NAD Masters M10 is ultimate whole-home streaming system

NAD has announced a new addition to its top-of-the-range Masters Series at CES 2019. The Masters M10 (£2199/$2499) combines hi-fi and home-cinema connections, multi-room wireless streaming and high-end sound, in an effort to deliver the ultimate brains and brawn of a home audio system.

Due to be released in February 2019, the NAD Masters M10 uses the BluOS multi-room streaming platform, as seen on NAD's partner brand Bluesound, allowing for complete control of this and other compatible devices from the one app. More than a dozen streaming services are integrated and there's support for high-resolution audio and MQA. Apple AirPlay 2 support is coming, too.

You will also find a full suite of analogue and digital audio and video connections, including HDMI eARC for connecting to a TV, coaxial, digital, preamp outputs, USB Type A and a subwoofer output.

Dirac Live Full Room Correction is here, too, as seen on high-end AV amplifiers from Arcam, which offers complete sonic calibration to your room. The M10 is compatible with smart home control systems including Apple, Crestron and Lutron, too, meaning you can even control your lights through this one interface.

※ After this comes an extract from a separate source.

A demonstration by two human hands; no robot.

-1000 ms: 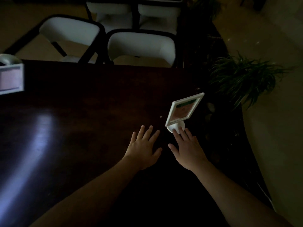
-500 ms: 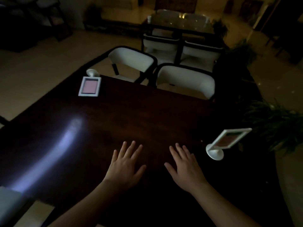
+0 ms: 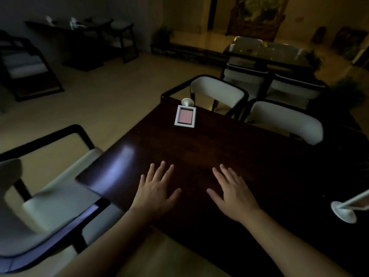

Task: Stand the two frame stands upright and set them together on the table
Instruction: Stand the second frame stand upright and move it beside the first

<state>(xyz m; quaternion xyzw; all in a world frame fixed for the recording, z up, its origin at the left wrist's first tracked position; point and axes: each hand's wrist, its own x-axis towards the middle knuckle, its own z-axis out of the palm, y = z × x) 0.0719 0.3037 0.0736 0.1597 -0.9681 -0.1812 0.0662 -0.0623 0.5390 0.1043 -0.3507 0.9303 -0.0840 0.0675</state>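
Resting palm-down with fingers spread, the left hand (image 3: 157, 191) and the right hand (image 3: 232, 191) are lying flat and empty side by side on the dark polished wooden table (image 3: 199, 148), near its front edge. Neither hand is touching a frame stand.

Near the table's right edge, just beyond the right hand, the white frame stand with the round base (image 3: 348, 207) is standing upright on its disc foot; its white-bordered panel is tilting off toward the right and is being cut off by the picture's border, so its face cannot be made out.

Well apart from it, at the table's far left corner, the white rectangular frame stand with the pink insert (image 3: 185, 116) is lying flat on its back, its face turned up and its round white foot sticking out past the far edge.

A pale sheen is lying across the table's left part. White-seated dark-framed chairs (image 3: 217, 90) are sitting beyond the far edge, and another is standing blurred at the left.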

Inside is HybridDigital amplification, offering a "conservatively-rated" 100-watts per channel into 8/4 Ohms. There's a 32-bit/384kHz ESS Sabre DAC, a 1GHz processor and a colour TFT display.

With an industrial design commissioned by DF-ID, one of the world's most renowned design firms, NAD hopes the outside does the inside justice, too.

Due out in February, the new NAD Masters M10 will cost (£2199/$2499).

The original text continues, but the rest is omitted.